Really, this problem points to a much bigger issue about valid consent in the context of psychiatry. What role should the concept of authenticity play in informed consent? In their highly influential account, Beauchamp and Childress (2009) deny that informed consent should always be grounded by authentic wishes on the basis that it would make the standards that patients need to meet in order to provide valid informed consent to high; how many patients really identify with their treatment decisions as reflecting their ‘true self’? They suggest that all that matters for valid consent is that the patient understands material information pertaining to the treatment, and makes their decision intentionally in the absence of undue influence.
However, the prospect of using DBS in the context of psychiatry might require us to develop a more nuanced understanding of the relationship between authenticity and informed consent. The patient may meet Beauchamp and Childress’ conditions both on and off stimulation; how then are we to determine which wishes ought to be respected? If we want to avoid the unpalatable conclusion that we should only respect an ambivalent patient’s wish to continue treatment based on substantive assumptions regarding the nature of authenticity, then we need to answer deeper questions about the relationship between authenticity and valid consent.
References
Baylis, Françoise. 2011. “‘I Am Who I Am’: On the Perceived Threats to Personal Identity from Deep Brain Stimulation.” Neuroethics 6 (3): 513–26.
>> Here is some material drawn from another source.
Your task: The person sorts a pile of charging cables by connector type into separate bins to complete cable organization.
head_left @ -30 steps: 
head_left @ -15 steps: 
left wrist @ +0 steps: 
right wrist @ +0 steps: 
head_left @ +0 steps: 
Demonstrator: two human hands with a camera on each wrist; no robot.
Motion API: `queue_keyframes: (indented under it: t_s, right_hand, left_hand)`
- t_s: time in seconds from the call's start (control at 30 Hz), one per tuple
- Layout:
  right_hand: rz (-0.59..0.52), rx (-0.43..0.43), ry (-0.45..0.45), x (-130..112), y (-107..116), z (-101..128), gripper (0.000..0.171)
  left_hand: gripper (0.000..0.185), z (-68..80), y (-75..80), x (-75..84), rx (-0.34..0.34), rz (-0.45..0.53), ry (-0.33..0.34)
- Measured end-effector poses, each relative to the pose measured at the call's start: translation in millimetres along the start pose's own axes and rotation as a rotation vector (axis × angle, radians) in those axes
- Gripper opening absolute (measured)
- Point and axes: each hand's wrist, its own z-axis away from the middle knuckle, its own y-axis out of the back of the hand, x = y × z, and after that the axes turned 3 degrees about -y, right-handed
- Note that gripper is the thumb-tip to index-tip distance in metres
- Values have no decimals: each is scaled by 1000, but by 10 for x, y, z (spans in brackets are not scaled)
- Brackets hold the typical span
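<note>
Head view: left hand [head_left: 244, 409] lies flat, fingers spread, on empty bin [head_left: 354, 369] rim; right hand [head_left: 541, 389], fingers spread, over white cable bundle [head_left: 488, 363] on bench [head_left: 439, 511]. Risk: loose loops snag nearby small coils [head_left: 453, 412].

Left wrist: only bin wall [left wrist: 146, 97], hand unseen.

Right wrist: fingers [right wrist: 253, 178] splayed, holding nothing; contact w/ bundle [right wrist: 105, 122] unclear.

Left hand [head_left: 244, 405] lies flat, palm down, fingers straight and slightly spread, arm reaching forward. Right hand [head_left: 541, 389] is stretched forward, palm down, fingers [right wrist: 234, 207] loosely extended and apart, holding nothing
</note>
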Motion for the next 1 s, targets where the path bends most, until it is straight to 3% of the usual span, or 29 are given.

Beauchamp, Tom L., and James F. Childress. 2009. Principles of Biomedical Ethics. 6th ed.. New York ; Oxford: Oxford University Press.
Cabrera, Laura Y., Emily L. Evans, and Roy H. Hamilton. 2014. “Ethics of the Electrified Mind: Defining Issues and Perspectives on the Principled Use of Brain Stimulation in Medical Research and Clinical Care.” Brain Topography 27 (1): 33–45.
Grill, Warren M. 2005. “Safety Considerations for Deep Brain Stimulation: Review and Analysis.” Expert Review of Medical Devices 2 (4): 409–20..
Tan, Jacinta O.A., Anne Stewart, Raymond Fitzpatrick, and Tony Hope. 2010. “Attitudes of Patients with Anorexia Nervosa to Compulsory Treatment and Coercion.” International Journal of Law and Psychiatry 33 (1): 13–19..
Tan, Jacinta, Anne Stewart, Ray Fitzpatrick, and R. A. Hope. 2007. “Competence to Make Treatment Decisions in Anorexia Nervosa: Thinking Processes and Values.” Philosophy, Psychiatry, & Psychology 13 (4).